En la Argentina de Milei crecen los suicidios

5 de agosto de 2026

Escribe: Aime Floyd

 

Mientras el gobierno de Javier Milei celebra la baja en los homicidios dolosos, otra cifra crece sin freno y sin discurso oficial que la nombre: en 2025 hubo 5.209 suicidios en Argentina, un 22,6% más que en 2024 y la cifra más alta de la serie histórica. Triplican a los homicidios (1.676) y ya son la principal causa de muerte violenta del país. La tasa nacional, 11,8 cada 100.000 habitantes, casi triplica el promedio mundial.

Cada día un adolescente de entre 10 y 19 años se quita la vida. Por cada caso letal hay hasta 20 intentos. Casi ocho de cada diez víctimas son varones, atravesados por desempleo, deudas y el mandato de sostén económico del hogar que esta política vuelve imposible de cumplir.

La respuesta del gobierno y las instituciones estatales, en ese contexto, no fue fortalecer la contención: fue desmantelarla. La Ley de Salud Mental (26.657) exige destinar al menos el 10% del presupuesto sanitario al área; el Gobierno de Milei proyecta para 2026 apenas el 1,42%, según la Asociación Civil por la Igualdad y la Justicia (ACIJ). Los hospitales nacionales monovalentes Bonaparte y Carrillo sufrieron caídas reales de presupuesto de entre el 20% y el 44% desde que asumió la actual gestión. El Bonaparte estuvo al borde del cierre por decisión del Ejecutivo nacional, y la medida recién se revirtió después de protestas sostenidas y denuncias por desmantelamiento del sistema de salud mental público.

En paralelo, el oficialismo envió al Senado un proyecto que modifica a la baja la propia Ley de Salud Mental.

 

Un adolescente por día

Si el promedio nacional ya asusta, el recorte de grupo etario más joven directamente aterra. Datos del Ministerio de Salud de la Nación indican que, en el país, un adolescente de entre 10 y 19 años se quita la vida todos los días, y que el suicidio es la segunda causa de muerte en esas edades. La Sociedad Argentina de Pediatría precisó además que la incidencia es mayor entre los 15 y los 19 años que entre los 10 y los 14, y que, en 2023, por primera vez el suicidio superó a los tumores y a los accidentes como causa de muerte entre las adolescentes mujeres.

Entre las historias que circulan detrás de estas cifras aparecen, cada vez con más frecuencia, casos de sextorsión, deudas contraídas en plataformas de apuestas online y un tipo de soledad que crece en paralelo a la vida cada vez más mediada por las redes sociales. Son variables nuevas, atadas a la época, que se suman a las de siempre: la desigualdad educativa, la vulnerabilidad social, y que todavía no cuentan con políticas públicas específicas de prevención.

 

El ajuste también mata

Si hay un dato que resume el lugar que ocupa la salud mental en las prioridades del Estado, es este: la Ley Nacional de Salud Mental (26.657) establece que el área debería recibir como mínimo el 10% del presupuesto sanitario nacional. Para 2026, la asignación prevista representa apenas el 1,42%, según un informe de la ACIJ.

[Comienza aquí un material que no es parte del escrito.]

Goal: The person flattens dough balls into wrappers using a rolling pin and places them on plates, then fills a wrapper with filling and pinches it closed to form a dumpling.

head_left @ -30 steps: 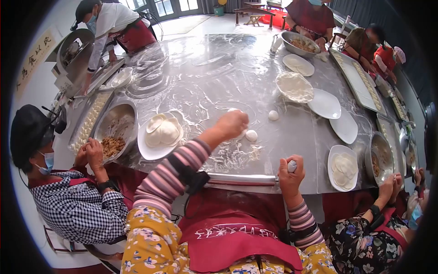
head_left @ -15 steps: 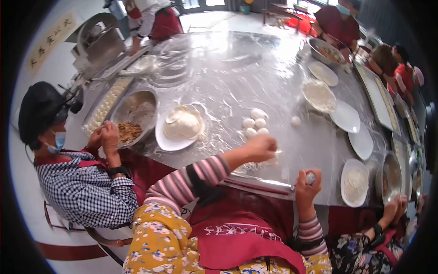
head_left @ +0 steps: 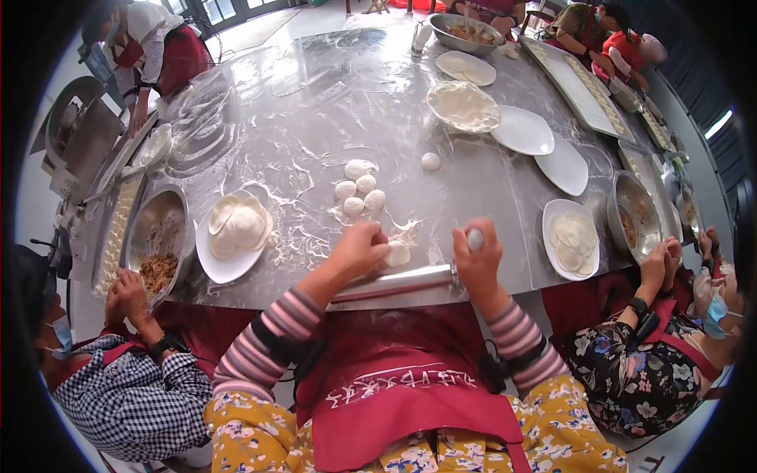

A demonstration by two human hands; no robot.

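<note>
Dough piece (head_left: 399,254): small, pale, partly flattened, lying on a floured patch near the front edge of the table (head_left: 331,102), between the two hands.

Left hand (head_left: 359,251): fingers bent down onto the left edge of the dough piece, pinching it as far as can be seen.

Right hand (head_left: 479,266): fist closed around a rolling pin (head_left: 475,239), only the pin's rounded end showing above the knuckles, just right of the dough piece, not on it.

Just beyond: cluster of dough balls (head_left: 356,189), about five, round and unrolled; one more ball (head_left: 430,162) lying apart, farther back.

To the left: plate of rolled wrappers (head_left: 234,229), stacked loosely, beside a bowl of filling (head_left: 160,270). To the right: second plate of wrappers (head_left: 572,240), then two bare white plates (head_left: 522,130) farther up.

Co-worker's hands (head_left: 126,296) at the left bowl; another co-worker's hands (head_left: 658,264) at the right edge.

Judged progress: partway. Two plates of wrappers rolled; one piece in hand, roughly six balls left.
</note>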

Argentina cuenta, además, con una Ley Nacional de Prevención del Suicidio (27.130), sancionada hace más de una década. Pero, como advierte Alberto Trímboli, referente de la Asociación Argentina de Salud Mental, no hay información pública clara sobre qué presupuesto se ejecuta realmente ni qué recursos concretos pone en marcha la Dirección Nacional de Salud Mental para cumplirla. Una ley que existe en el papel, mientras el diagnóstico empeora en las calles.

Frente a un modelo que les vende soledad y responsabilidad individual como única salida, la organización, en la escuela, el barrio, el sindicato, la asamblea, es una respuesta política y también, literalmente, una respuesta de vida. Poder hablar, y hacerlo de manera colectiva, es la primera trinchera contra un sistema que prefiere jóvenes aislados antes que jóvenes organizados.